Which of the lines in the listing that follows hold "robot"? Pull each one out.

══════════════════════════════

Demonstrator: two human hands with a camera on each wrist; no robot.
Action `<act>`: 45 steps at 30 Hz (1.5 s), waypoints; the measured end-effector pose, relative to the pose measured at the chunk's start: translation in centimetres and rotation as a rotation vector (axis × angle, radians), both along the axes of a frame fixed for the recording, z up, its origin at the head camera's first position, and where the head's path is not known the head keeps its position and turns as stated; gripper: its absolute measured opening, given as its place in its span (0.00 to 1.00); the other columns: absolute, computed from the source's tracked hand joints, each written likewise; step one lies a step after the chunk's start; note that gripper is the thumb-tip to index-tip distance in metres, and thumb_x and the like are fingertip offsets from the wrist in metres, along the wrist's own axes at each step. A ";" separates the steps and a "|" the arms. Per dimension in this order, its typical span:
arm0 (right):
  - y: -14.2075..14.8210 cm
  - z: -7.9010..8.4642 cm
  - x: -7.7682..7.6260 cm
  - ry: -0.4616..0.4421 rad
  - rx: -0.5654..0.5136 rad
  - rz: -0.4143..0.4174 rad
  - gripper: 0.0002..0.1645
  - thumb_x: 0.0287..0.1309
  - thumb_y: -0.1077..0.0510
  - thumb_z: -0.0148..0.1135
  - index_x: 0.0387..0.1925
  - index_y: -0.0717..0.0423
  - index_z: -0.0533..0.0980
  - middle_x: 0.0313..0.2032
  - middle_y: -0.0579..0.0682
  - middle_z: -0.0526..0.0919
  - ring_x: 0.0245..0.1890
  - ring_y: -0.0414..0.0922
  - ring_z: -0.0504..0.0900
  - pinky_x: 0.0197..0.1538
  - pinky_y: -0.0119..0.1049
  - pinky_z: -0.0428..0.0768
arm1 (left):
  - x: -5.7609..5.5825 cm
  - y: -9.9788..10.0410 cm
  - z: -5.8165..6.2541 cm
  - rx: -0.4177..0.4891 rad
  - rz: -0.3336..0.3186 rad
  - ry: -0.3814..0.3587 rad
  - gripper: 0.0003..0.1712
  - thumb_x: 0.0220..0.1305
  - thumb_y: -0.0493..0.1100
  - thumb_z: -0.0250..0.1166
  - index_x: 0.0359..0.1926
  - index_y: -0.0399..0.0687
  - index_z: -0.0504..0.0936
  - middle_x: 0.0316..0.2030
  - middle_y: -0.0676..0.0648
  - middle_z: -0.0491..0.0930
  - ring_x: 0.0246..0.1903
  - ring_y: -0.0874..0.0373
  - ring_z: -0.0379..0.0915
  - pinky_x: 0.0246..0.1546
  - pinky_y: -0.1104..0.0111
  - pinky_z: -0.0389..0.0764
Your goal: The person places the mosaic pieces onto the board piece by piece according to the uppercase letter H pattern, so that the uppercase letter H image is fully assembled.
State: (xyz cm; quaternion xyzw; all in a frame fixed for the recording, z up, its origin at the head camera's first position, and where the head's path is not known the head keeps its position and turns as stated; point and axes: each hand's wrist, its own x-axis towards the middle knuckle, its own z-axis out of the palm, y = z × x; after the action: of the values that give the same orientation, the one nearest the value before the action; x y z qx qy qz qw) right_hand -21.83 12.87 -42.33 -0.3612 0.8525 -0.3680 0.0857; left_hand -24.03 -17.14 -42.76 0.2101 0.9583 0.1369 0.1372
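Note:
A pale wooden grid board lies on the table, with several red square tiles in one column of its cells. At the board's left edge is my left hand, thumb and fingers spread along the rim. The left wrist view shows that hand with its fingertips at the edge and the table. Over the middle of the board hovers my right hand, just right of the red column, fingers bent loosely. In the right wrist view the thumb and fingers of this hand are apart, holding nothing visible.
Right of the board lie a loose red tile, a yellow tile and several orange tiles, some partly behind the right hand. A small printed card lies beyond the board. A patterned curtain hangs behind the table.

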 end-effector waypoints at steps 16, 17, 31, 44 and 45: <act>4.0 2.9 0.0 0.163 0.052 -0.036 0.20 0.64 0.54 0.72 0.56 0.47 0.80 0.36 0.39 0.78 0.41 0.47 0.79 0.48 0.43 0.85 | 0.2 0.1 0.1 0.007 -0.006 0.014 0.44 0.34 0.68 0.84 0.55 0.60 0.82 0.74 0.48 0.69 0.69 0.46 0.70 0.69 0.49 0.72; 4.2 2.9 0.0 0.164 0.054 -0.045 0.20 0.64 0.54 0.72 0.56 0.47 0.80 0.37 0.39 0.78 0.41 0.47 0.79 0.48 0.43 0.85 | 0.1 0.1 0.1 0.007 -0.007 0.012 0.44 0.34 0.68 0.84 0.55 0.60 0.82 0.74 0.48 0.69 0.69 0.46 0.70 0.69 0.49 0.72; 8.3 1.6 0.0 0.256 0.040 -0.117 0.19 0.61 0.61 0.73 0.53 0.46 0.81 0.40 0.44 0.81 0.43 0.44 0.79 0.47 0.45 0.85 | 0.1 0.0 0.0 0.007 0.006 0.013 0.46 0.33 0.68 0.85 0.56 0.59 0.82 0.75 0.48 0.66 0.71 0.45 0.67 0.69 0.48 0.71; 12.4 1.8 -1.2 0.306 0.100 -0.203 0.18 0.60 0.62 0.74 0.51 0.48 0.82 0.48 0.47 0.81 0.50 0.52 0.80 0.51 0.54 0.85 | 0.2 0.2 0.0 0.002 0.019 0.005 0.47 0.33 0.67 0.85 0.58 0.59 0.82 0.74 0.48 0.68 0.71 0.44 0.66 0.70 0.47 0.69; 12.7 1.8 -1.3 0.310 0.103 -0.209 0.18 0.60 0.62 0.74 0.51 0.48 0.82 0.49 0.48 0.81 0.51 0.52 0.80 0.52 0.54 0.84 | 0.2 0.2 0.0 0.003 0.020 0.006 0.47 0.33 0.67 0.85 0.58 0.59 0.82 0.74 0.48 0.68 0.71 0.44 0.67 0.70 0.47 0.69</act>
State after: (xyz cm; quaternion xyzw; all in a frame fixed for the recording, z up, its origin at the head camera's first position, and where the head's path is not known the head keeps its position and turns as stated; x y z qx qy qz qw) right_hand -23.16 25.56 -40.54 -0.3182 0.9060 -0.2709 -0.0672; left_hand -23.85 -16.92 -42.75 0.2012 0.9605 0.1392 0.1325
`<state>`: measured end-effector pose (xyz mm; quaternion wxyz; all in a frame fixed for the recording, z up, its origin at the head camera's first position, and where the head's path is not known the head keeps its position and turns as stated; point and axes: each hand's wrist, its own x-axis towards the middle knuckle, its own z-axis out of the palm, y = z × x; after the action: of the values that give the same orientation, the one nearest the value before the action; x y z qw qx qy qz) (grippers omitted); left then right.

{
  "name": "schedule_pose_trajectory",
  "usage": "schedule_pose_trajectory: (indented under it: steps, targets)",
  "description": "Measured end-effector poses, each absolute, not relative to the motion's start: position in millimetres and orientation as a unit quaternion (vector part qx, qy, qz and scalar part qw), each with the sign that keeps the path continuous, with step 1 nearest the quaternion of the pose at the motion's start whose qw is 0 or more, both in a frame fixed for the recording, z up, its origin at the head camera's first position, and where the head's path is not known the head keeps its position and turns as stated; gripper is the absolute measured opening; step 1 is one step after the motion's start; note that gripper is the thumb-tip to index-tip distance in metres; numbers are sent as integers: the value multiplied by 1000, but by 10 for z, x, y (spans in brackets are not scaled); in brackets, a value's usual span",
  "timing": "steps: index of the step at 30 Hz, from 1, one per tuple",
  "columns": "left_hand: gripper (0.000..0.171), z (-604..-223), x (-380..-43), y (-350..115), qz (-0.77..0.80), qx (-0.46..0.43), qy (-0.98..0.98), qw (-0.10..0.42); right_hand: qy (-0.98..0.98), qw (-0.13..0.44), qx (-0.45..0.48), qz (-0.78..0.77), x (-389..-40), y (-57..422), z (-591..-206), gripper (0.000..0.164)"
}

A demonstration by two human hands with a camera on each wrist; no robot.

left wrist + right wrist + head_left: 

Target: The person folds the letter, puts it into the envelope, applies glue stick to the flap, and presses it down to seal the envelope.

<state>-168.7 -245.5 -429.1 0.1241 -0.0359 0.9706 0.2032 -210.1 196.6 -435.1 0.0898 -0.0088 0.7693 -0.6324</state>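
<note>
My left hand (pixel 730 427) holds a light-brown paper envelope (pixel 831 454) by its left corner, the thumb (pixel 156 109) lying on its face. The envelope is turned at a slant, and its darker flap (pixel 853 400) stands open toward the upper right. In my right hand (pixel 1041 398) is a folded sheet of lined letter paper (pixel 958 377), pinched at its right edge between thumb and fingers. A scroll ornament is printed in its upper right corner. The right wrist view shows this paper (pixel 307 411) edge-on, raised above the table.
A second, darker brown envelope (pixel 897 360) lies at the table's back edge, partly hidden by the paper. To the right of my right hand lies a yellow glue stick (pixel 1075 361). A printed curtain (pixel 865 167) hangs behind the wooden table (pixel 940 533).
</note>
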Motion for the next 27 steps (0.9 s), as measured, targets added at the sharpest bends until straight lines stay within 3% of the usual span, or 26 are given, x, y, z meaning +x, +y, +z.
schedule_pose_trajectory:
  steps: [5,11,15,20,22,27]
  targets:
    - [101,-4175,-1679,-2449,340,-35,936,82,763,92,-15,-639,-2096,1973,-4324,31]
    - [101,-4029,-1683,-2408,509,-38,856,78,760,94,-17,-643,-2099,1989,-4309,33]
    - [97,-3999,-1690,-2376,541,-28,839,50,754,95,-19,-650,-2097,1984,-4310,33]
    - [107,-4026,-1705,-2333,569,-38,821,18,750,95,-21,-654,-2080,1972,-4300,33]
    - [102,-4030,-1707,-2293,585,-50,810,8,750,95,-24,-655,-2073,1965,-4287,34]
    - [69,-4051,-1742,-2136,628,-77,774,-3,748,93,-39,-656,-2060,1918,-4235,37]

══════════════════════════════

* **PROBLEM SOLUTION**:
Demonstrator: two human hands with a camera on each wrist; no robot.
A demonstration by two human hands with a camera on each wrist; no robot.

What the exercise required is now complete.